> [Exercise details]:
Apart from the pictures, please restate every entry below exactly.

> [Material supplied]:
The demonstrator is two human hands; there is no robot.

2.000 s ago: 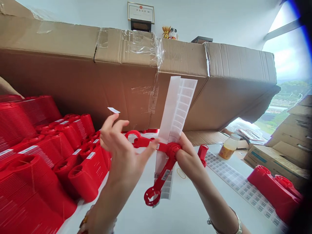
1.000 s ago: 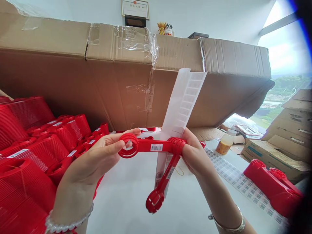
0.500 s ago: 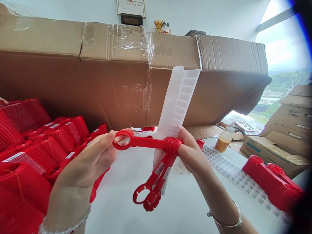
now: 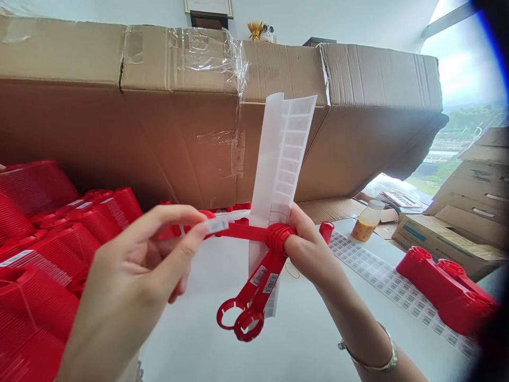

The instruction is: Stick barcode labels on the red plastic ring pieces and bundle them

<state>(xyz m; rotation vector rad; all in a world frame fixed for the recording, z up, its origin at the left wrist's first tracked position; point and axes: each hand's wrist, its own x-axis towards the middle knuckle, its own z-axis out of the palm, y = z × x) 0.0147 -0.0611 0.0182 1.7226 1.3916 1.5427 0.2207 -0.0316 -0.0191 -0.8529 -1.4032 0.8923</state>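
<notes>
My left hand [image 4: 139,270] is closed in a pinch, thumb and forefinger on one end of a small white barcode label [image 4: 218,225]. That label lies in front of a red plastic piece [image 4: 248,232] reaching left from my right hand [image 4: 312,241]. My right hand is closed round the overlapping ring ends of several such red pieces and a strip of label backing sheet [image 4: 268,159], which stands up behind them. Two more red pieces [image 4: 254,297] hang down from this grip, each with a barcode label stuck on its arm. My left fingers partly hide the far ring.
Tall stacks of red pieces [image 4: 59,249] fill the left side. A sheet of barcode labels [image 4: 389,286], a red bundle [image 4: 441,286], a jar [image 4: 368,220] and a carton [image 4: 445,239] lie right. Large cardboard boxes [image 4: 178,138] stand behind. A rubber band [image 4: 292,271] lies on the table.
My left hand has let go of the red piece's ring and now pinches a barcode label beside it. My right hand still holds the red pieces and backing sheet.
</notes>
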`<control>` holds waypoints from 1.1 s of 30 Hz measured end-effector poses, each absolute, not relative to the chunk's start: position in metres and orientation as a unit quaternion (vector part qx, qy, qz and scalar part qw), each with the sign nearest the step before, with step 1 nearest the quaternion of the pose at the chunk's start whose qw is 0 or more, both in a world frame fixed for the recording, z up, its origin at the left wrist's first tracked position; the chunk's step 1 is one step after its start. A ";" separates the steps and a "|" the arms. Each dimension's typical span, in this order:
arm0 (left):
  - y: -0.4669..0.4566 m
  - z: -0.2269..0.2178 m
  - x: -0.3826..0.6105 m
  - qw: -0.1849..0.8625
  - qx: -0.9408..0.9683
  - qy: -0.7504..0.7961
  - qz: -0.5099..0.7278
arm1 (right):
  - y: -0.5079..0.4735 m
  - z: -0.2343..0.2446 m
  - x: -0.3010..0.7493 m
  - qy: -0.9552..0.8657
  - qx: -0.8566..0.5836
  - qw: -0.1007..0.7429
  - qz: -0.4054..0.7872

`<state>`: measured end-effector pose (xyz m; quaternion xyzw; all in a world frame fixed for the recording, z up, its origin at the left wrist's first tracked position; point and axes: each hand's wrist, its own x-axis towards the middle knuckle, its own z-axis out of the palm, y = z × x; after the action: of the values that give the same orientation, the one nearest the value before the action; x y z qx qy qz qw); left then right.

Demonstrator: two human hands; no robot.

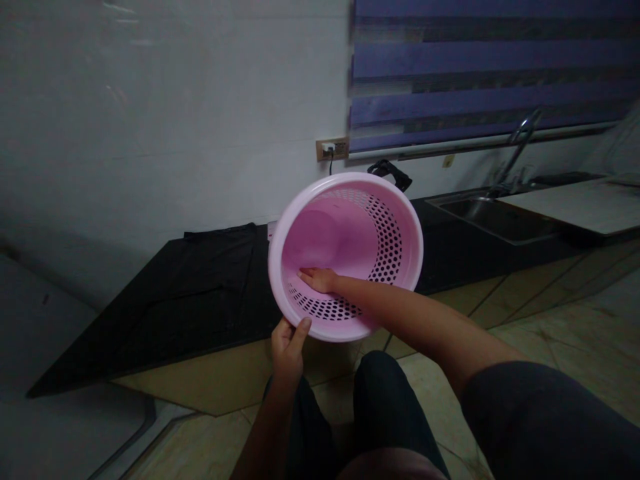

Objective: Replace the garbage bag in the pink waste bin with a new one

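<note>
A pink plastic laundry basket (345, 230) with rows of round holes in its wall is tilted so its open mouth faces me. My left hand (290, 343) grips the lower left of the rim, thumb on the near side. Deep inside the basket, my right hand (320, 279) lies against the lower left inner wall with its fingers stretched out. Nothing shows in the right hand. The basket's outer underside is hidden from me.
A black countertop (220, 307) runs along the wall, with dark cloth or plastic (220, 260) at its left. On the right are a sink (500, 217), a faucet (520, 150) and a light board (585, 203). A plugged-in socket (333, 148) sits behind the basket.
</note>
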<state>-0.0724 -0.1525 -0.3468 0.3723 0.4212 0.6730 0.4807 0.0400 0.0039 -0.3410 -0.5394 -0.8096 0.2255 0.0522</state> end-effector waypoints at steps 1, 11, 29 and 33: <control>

> [Answer section]:
The demonstrator is two human hands; there is no robot.

2.000 s ago: 
1.000 s ago: 
0.500 s ago: 
now: 

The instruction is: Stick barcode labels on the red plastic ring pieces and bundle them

<state>(xyz m; rotation vector rad; all in a world frame fixed for the recording, z up, its origin at the left wrist's first tracked position; point and axes: each hand's wrist, its own x-axis towards the middle knuckle, its own z-axis out of the palm, y = z × x) 0.0147 -0.0611 0.0182 1.7226 1.3916 1.5427 0.2207 -0.0316 -0.0191 -0.8529 -1.4032 0.8923</state>
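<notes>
My left hand [image 4: 139,270] is closed in a pinch, thumb and forefinger on one end of a small white barcode label [image 4: 218,225]. That label lies in front of a red plastic piece [image 4: 248,232] reaching left from my right hand [image 4: 312,241]. My right hand is closed round the overlapping ring ends of several such red pieces and a strip of label backing sheet [image 4: 268,159], which stands up behind them. Two more red pieces [image 4: 254,297] hang down from this grip, each with a barcode label stuck on its arm. My left fingers partly hide the far ring.
Tall stacks of red pieces [image 4: 59,249] fill the left side. A sheet of barcode labels [image 4: 389,286], a red bundle [image 4: 441,286], a jar [image 4: 368,220] and a carton [image 4: 445,239] lie right. Large cardboard boxes [image 4: 178,138] stand behind. A rubber band [image 4: 292,271] lies on the table.
My left hand has let go of the red piece's ring and now pinches a barcode label beside it. My right hand still holds the red pieces and backing sheet.
</notes>
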`<control>` holds waypoints from 1.1 s of 30 Hz measured end-effector poses, each absolute, not relative to the chunk's start: position in metres and orientation as a unit quaternion (vector part qx, qy, qz and scalar part qw), each with the sign nearest the step before, with step 1 nearest the quaternion of the pose at the chunk's start whose qw is 0 or more, both in a world frame fixed for the recording, z up, its origin at the left wrist's first tracked position; the chunk's step 1 is one step after its start. A ";" separates the steps and a "|" the arms. Each dimension's typical span, in this order:
arm0 (left):
  - y: -0.4669..0.4566 m
  - z: -0.2269..0.2178 m
  - x: -0.3826..0.6105 m
  - qw: -0.1849..0.8625
  - qx: -0.9408..0.9683
  - qy: -0.7504..0.7961
  - qz: -0.5099..0.7278
arm1 (right):
  - y: -0.5079..0.4735 m
  - z: -0.2343..0.2446 m
  - x: -0.3010..0.7493 m
  - qy: -0.9552..0.8657
  - qx: -0.8566..0.5836
  - qw: -0.1007..0.7429
  - qz: -0.4054..0.7872

`<state>`: measured end-effector pose (xyz m; quaternion xyzw; all in a world frame fixed for the recording, z up, its origin at the left wrist's first tracked position; point and axes: each hand's wrist, its own x-axis towards the middle knuckle, its own z-axis out of the palm, y = z × x; after the action: of the values that give the same orientation, the one nearest the value before the action; x y z qx qy qz qw); left then right.

Demonstrator: two human hands; no robot.


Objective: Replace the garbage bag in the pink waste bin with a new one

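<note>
A pink plastic laundry basket (345, 230) with rows of round holes in its wall is tilted so its open mouth faces me. My left hand (290, 343) grips the lower left of the rim, thumb on the near side. Deep inside the basket, my right hand (320, 279) lies against the lower left inner wall with its fingers stretched out. Nothing shows in the right hand. The basket's outer underside is hidden from me.
A black countertop (220, 307) runs along the wall, with dark cloth or plastic (220, 260) at its left. On the right are a sink (500, 217), a faucet (520, 150) and a light board (585, 203). A plugged-in socket (333, 148) sits behind the basket.
</note>
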<state>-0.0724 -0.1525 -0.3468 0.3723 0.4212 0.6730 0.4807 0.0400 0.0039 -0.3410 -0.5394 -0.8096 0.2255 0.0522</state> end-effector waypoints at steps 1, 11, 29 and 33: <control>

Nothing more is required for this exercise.